(Input records Opens)
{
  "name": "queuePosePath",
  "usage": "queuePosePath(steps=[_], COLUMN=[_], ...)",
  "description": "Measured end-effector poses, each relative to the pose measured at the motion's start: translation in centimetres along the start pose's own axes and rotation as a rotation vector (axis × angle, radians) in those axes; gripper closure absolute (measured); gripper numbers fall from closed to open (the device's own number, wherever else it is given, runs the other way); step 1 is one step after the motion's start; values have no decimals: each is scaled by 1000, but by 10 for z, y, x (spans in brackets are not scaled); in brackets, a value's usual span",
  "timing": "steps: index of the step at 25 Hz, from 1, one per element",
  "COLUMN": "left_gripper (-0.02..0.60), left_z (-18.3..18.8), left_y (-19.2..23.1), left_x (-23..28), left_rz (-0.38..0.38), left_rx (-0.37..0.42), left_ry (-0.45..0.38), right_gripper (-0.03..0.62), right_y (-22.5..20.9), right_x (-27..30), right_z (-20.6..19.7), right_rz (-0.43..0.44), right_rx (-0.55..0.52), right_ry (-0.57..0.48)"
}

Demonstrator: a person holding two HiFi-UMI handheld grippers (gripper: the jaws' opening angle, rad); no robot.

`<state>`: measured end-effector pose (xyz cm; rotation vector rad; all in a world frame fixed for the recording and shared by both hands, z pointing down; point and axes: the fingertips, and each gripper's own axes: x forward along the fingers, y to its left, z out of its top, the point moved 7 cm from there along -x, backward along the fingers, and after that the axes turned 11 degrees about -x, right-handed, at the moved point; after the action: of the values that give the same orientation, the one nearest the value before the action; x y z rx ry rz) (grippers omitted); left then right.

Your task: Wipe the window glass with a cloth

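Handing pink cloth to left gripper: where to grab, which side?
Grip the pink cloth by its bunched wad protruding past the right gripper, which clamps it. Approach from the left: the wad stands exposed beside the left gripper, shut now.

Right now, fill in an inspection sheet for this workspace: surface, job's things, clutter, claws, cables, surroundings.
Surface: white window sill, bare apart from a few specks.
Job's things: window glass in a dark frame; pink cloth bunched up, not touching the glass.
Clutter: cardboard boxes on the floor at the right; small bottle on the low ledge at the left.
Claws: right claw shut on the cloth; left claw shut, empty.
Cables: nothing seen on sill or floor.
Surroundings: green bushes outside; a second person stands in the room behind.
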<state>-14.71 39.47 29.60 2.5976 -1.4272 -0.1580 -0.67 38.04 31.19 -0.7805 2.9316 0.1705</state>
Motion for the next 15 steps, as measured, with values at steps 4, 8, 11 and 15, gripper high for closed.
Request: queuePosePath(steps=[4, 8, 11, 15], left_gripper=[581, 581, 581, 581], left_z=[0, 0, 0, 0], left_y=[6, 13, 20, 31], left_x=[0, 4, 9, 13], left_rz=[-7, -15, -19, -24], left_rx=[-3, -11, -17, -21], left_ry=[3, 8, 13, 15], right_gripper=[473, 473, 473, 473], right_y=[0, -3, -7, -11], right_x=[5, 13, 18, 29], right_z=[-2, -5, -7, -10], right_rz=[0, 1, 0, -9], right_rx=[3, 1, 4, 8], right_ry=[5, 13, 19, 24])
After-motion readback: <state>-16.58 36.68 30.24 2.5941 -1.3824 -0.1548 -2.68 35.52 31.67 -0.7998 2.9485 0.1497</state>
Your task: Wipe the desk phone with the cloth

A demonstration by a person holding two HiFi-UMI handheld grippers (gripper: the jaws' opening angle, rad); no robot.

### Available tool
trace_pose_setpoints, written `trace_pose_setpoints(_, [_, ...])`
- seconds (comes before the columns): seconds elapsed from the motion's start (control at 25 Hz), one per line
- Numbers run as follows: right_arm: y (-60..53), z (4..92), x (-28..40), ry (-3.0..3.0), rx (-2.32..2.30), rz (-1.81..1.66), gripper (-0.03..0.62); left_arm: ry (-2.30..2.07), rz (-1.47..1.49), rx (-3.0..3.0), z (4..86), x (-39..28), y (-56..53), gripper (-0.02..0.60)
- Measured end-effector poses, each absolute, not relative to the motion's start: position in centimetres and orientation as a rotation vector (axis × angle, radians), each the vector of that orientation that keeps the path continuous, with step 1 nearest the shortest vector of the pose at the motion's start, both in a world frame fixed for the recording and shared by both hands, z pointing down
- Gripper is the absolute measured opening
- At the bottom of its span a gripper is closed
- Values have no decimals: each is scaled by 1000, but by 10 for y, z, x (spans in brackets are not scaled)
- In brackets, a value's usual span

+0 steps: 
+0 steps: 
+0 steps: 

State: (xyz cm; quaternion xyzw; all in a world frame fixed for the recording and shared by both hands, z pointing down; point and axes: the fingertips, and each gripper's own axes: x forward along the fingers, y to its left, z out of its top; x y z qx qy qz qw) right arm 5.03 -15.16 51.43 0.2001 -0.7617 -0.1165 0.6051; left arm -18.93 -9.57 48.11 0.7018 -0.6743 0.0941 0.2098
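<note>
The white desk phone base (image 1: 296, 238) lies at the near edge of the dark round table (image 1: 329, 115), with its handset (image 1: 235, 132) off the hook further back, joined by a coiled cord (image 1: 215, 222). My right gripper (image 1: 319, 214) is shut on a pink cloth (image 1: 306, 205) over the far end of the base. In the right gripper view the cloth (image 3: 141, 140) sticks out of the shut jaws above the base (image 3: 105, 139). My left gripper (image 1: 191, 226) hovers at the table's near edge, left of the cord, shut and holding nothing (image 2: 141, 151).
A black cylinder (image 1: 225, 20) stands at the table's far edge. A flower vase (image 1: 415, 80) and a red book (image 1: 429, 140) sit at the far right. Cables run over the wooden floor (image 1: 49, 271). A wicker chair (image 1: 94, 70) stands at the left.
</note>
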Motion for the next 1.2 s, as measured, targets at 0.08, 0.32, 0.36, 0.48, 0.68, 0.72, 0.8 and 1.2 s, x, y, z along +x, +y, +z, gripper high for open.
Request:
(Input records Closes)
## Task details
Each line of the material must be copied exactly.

## Finished exercise
{
  "name": "queuePosePath",
  "usage": "queuePosePath(steps=[_], COLUMN=[_], ...)",
  "description": "Measured end-effector poses, each relative to the pose measured at the motion's start: translation in centimetres along the start pose's own axes and rotation as a rotation vector (axis × angle, radians) in those axes; gripper closure absolute (measured); gripper numbers fall from closed to open (the device's own number, wherever else it is given, runs the other way); step 1 is one step after the motion's start; values have no decimals: each is scaled by 1000, but by 10 for z, y, x (spans in brackets are not scaled); in brackets, a value's usual span",
  "timing": "steps: index of the step at 25 Hz, from 1, one per element",
  "COLUMN": "left_gripper (-0.02..0.60), left_z (-18.3..18.8), left_y (-19.2..23.1), left_x (-23..28), left_rz (-0.38..0.38), left_rx (-0.37..0.42), left_ry (-0.45..0.38), right_gripper (-0.03..0.62), right_y (-22.5..20.9), right_x (-27..30), right_z (-20.6..19.7), right_rz (-0.43..0.44), right_rx (-0.55..0.52), right_ry (-0.57..0.48)"
}

Demonstrator: a person holding two HiFi-UMI handheld grippers (gripper: the jaws' opening angle, rad); no robot.

`<state>`: measured end-effector pose (xyz cm; rotation vector rad; all in a world frame fixed for the recording and shared by both hands, z pointing down; point and axes: the fingertips, and each gripper's own axes: x forward along the fingers, y to its left, z out of its top, the point moved 7 cm from there along -x, backward along the fingers, and after that the axes turned 11 degrees about -x, right-handed, at the moved point; after the action: of the values that give the same orientation, the one nearest the value before the action; x y z rx ry rz) (grippers omitted); left then right.

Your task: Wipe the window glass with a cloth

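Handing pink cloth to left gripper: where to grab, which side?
Grip the pink cloth by its bunched wad protruding past the right gripper, which clamps it. Approach from the left: the wad stands exposed beside the left gripper, shut now.

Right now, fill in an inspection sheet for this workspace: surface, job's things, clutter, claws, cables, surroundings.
Surface: white window sill, bare apart from a few specks.
Job's things: window glass in a dark frame; pink cloth bunched up, not touching the glass.
Clutter: cardboard boxes on the floor at the right; small bottle on the low ledge at the left.
Claws: right claw shut on the cloth; left claw shut, empty.
Cables: nothing seen on sill or floor.
Surroundings: green bushes outside; a second person stands in the room behind.
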<state>-14.71 39.47 29.60 2.5976 -1.4272 -0.1580 -0.67 38.04 31.19 -0.7805 2.9316 0.1705</state>
Motion for the next 15 steps, as measured, with values at steps 4, 8, 11 and 15, gripper high for closed.
Request: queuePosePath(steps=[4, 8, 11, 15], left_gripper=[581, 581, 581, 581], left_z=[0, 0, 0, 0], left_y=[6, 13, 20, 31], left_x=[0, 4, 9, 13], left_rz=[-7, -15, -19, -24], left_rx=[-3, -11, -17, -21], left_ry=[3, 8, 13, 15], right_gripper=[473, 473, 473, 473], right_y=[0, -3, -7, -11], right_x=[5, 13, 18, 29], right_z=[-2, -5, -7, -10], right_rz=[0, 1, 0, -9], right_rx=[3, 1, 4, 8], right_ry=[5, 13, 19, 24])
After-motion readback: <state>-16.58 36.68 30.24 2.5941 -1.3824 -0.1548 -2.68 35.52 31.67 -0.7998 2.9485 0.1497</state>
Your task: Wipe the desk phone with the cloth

A demonstration by a person holding two HiFi-UMI handheld grippers (gripper: the jaws' opening angle, rad); no robot.

### Available tool
trace_pose_setpoints, written `trace_pose_setpoints(_, [_, ...])`
- seconds (comes before the columns): seconds elapsed from the motion's start (control at 25 Hz), one per line
- Numbers run as follows: right_arm: y (-60..53), z (4..92), x (-28..40), ry (-3.0..3.0), rx (-2.32..2.30), rz (-1.81..1.66), gripper (-0.03..0.62); left_arm: ry (-2.30..2.07), rz (-1.47..1.49), rx (-3.0..3.0), z (4..86), x (-39..28), y (-56..53), gripper (-0.02..0.60)
- Measured end-effector poses, each absolute, not relative to the motion's start: position in centimetres and orientation as a rotation vector (axis × angle, radians), each the vector of that orientation that keeps the path continuous, with step 1 nearest the shortest vector of the pose at the motion's start, both in a world frame fixed for the recording and shared by both hands, z pointing down
- Gripper is the absolute measured opening
- At the bottom of its span a gripper is closed
- Values have no decimals: each is scaled by 1000, but by 10 for y, z, x (spans in brackets are not scaled)
- In brackets, a value's usual span

+0 steps: 
+0 steps: 
+0 steps: 

State: (xyz cm; quaternion xyzw; all in a world frame fixed for the recording and shared by both hands, z pointing down; point and axes: the fingertips, and each gripper's own axes: x forward along the fingers, y to its left, z out of its top; x y z qx qy qz qw) right arm 5.03 -15.16 51.43 0.2001 -0.7617 -0.1165 0.6051; left arm -18.93 -9.57 48.11 0.7018 -0.6743 0.0941 0.2098
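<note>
The white desk phone base (image 1: 296, 238) lies at the near edge of the dark round table (image 1: 329, 115), with its handset (image 1: 235, 132) off the hook further back, joined by a coiled cord (image 1: 215, 222). My right gripper (image 1: 319, 214) is shut on a pink cloth (image 1: 306, 205) over the far end of the base. In the right gripper view the cloth (image 3: 141, 140) sticks out of the shut jaws above the base (image 3: 105, 139). My left gripper (image 1: 191, 226) hovers at the table's near edge, left of the cord, shut and holding nothing (image 2: 141, 151).
A black cylinder (image 1: 225, 20) stands at the table's far edge. A flower vase (image 1: 415, 80) and a red book (image 1: 429, 140) sit at the far right. Cables run over the wooden floor (image 1: 49, 271). A wicker chair (image 1: 94, 70) stands at the left.
</note>
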Motion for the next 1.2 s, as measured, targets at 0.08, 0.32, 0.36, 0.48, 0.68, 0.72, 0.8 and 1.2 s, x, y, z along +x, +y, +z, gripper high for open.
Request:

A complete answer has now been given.